Exercise aim:
Up to and including the line with "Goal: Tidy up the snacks", restate the material below word for word, beginning with its first line.

::::::::::

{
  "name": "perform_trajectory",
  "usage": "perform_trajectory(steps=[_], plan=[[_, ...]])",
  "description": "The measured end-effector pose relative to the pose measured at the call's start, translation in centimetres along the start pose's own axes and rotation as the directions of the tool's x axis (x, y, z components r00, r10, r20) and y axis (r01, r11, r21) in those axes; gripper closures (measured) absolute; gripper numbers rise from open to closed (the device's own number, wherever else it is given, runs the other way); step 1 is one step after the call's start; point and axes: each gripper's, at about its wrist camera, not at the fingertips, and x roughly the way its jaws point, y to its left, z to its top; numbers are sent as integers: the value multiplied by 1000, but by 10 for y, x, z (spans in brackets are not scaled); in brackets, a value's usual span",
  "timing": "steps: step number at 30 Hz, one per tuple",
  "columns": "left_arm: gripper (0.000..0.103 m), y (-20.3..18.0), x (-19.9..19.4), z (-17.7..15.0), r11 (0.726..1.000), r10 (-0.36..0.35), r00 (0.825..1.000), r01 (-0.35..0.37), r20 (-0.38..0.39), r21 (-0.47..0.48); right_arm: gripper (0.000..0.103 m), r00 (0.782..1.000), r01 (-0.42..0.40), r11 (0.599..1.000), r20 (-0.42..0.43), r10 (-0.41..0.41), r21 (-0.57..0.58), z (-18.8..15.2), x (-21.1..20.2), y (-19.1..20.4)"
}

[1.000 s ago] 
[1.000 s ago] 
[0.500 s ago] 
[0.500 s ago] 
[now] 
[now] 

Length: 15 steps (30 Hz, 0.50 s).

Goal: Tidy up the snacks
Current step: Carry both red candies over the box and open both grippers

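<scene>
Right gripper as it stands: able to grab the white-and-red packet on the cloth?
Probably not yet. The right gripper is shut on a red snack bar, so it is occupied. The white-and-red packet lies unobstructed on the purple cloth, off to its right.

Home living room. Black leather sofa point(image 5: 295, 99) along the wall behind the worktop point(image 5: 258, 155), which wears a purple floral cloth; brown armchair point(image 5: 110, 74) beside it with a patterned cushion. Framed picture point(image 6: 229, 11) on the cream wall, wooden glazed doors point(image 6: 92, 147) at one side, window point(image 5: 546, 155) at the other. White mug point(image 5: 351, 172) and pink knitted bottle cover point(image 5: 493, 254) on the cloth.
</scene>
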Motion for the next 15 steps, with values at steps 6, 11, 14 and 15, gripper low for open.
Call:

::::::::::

Expected output:
{
  "name": "perform_trajectory",
  "usage": "perform_trajectory(steps=[_], plan=[[_, ...]])",
  "description": "The measured end-effector pose relative to the pose measured at the call's start, translation in centimetres along the start pose's own axes and rotation as the directions of the tool's x axis (x, y, z components r00, r10, r20) and y axis (r01, r11, r21) in those axes; gripper closures (measured) absolute; gripper numbers rise from open to closed (the device's own number, wherever else it is given, runs the other way); step 1 is one step after the call's start; point and axes: each gripper's, at about its wrist camera, not at the fingertips, and x roughly the way its jaws point, y to its left, z to its top; numbers are sent as integers: the value multiplied by 1000, but by 10 for y, x, z (spans in brackets are not scaled); in brackets, a value's usual span",
  "timing": "steps: step number at 30 Hz, one per tuple",
  "columns": "left_arm: gripper (0.000..0.103 m), y (-20.3..18.0), x (-19.9..19.4), z (-17.7..15.0), r11 (0.726..1.000), r10 (-0.36..0.35), r00 (0.825..1.000), r01 (-0.35..0.37), r20 (-0.38..0.39), r21 (-0.47..0.48); right_arm: gripper (0.000..0.103 m), r00 (0.782..1.000), r01 (-0.42..0.40), r11 (0.599..1.000), r20 (-0.42..0.43), r10 (-0.41..0.41), r21 (-0.57..0.58), z (-18.8..15.2), x (-21.1..20.2), y (-19.1..20.4)"
}

[1.000 s ago] 
[1.000 s ago] 
[0.500 s ago] 
[0.500 s ago] 
[now] 
[now] 

Length: 15 steps (30 Hz, 0.50 s).

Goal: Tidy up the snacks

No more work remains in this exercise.